Société

Quand Oligui Nguema choisit le face-à-face avec les agents de la SEEG : le courage du dialogue direct

Libreville, le lundi 29 juin 2026. Il aurait pu convoquer un rapport, nommer une commission, ou laisser les ministres gérer. Il a choisi le terrain. En quittant ses bureaux pour la cour de la SEEG. Pendant près de trois heures, les agents de la SEEG sont venus exposer leurs difficultés alors que  Brice Clotaire Oligui Nguema a rompu avec la tradition des présidences lointaines. Un acte politique fort, où le courage consiste d’abord à écouter sans filtre.

Descendre dans l’arène au lieu de trancher d’en haut

Les délestages et les robinets à sec empoisonnent le quotidien des Gabonais depuis des années. Les causes sont connues : infrastructures vétustes, sous-investissement chronique, gouvernance défaillante. Face à ce dossier explosif, la tentation de l’évitement est grande.

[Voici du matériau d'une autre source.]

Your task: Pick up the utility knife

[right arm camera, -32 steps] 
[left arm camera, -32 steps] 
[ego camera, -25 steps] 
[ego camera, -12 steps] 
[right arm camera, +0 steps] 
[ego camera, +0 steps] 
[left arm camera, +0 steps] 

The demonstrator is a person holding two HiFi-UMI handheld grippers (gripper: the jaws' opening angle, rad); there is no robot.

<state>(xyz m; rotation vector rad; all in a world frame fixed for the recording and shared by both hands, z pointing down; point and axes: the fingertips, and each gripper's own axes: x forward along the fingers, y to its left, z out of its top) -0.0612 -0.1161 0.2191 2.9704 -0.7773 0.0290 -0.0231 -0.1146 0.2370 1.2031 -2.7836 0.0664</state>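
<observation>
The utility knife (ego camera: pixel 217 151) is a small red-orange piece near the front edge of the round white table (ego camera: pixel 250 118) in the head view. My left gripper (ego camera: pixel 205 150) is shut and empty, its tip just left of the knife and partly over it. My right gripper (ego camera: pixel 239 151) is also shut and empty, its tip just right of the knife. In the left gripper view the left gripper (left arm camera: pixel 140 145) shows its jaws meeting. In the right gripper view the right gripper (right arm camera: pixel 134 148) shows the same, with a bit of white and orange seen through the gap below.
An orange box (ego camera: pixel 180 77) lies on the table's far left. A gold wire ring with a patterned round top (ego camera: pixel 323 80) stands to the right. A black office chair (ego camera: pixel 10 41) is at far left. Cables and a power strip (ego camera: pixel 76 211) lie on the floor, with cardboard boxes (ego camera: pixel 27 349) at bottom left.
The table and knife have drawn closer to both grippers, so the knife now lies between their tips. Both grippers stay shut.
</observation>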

Le président de la Transition a fait le choix inverse : ouvrir sa porte aux agents de la SEEG qui sollicitaient une rencontre. « Parfois, il suffit d’une réunion pour transformer une crise sociale en dialogue politique ». Durant près de trois heures, sans intermédiaire, il a pris le pouls de l’entreprise publique au contact de ceux qui la font tourner.

En affrontant directement la colère des agents, le président de la République a fait le choix de poser le doigt sur des   revendications et des dysfonctionnements internes. Ce qui demande plus de cran politique que de signer un décret depuis le Palais. C’est accepter d’être comptable, en temps réel, des décennies d’abandon du service public.

Le dialogue n’a pas été une séance de complaisance. Le chef de l’État a livré un diagnostic « sans circonstances atténuantes ». Pour lui, la crise ne relève pas « seulement » des équipements vétustes. Elle trouve aussi son origine dans des « comportements internes » qu’il a dénoncés avec fermeté.

Il a évoqué des « actes de sabotage » sur les réseaux d’eau et d’électricité qui _« relèveraient de responsabilités internes à l’entreprise »_, et pointé que « certains agents auraient intérêt au maintien des pénuries en raison d’activités lucratives liées à la vente d’eau ».

Nommer des dérives internes, c’est s’attaquer à des réseaux d’intérêts, prendre le risque de tensions sociales, et s’obliger à des suites. Ces déclarations « particulièrement graves » appellent désormais « des enquêtes approfondies et des poursuites judiciaires », en plus d’un profond réaménagement de la SEEG.

Les attentes des gabonais

Depuis des années, les Gabonais entendent que « les coupures sont dues aux équipements vétustes, au manque d’investissements, aux aléas techniques ». Ce discours a épuisé sa crédibilité. En posant la question de la responsabilité humaine, Oligui Nguema change de méthode.

 L’objectif : réconcilier les Gabonais avec leur service public

En initiant ce face-à-face, Brice Clotaire Oligui Nguema prend un pari : celui de la transparence comme premier pas vers la confiance. Il endosse le dossier SEEG à visage découvert. Si les enquêtes confirment les sabotages, il devra sanctionner. Si les investissements suivent, il devra livrer.

Le véritable procès n’est pas celui des agents devant le président. C’est celui d’un service public qui, depuis trop longtemps, met à l’épreuve la patience des Gabonais. » En acceptant d’instruire ce procès à ciel ouvert, le chef de l’État montre que le courage en politique, c’est parfois simplement d’avoir le courage de la vérité.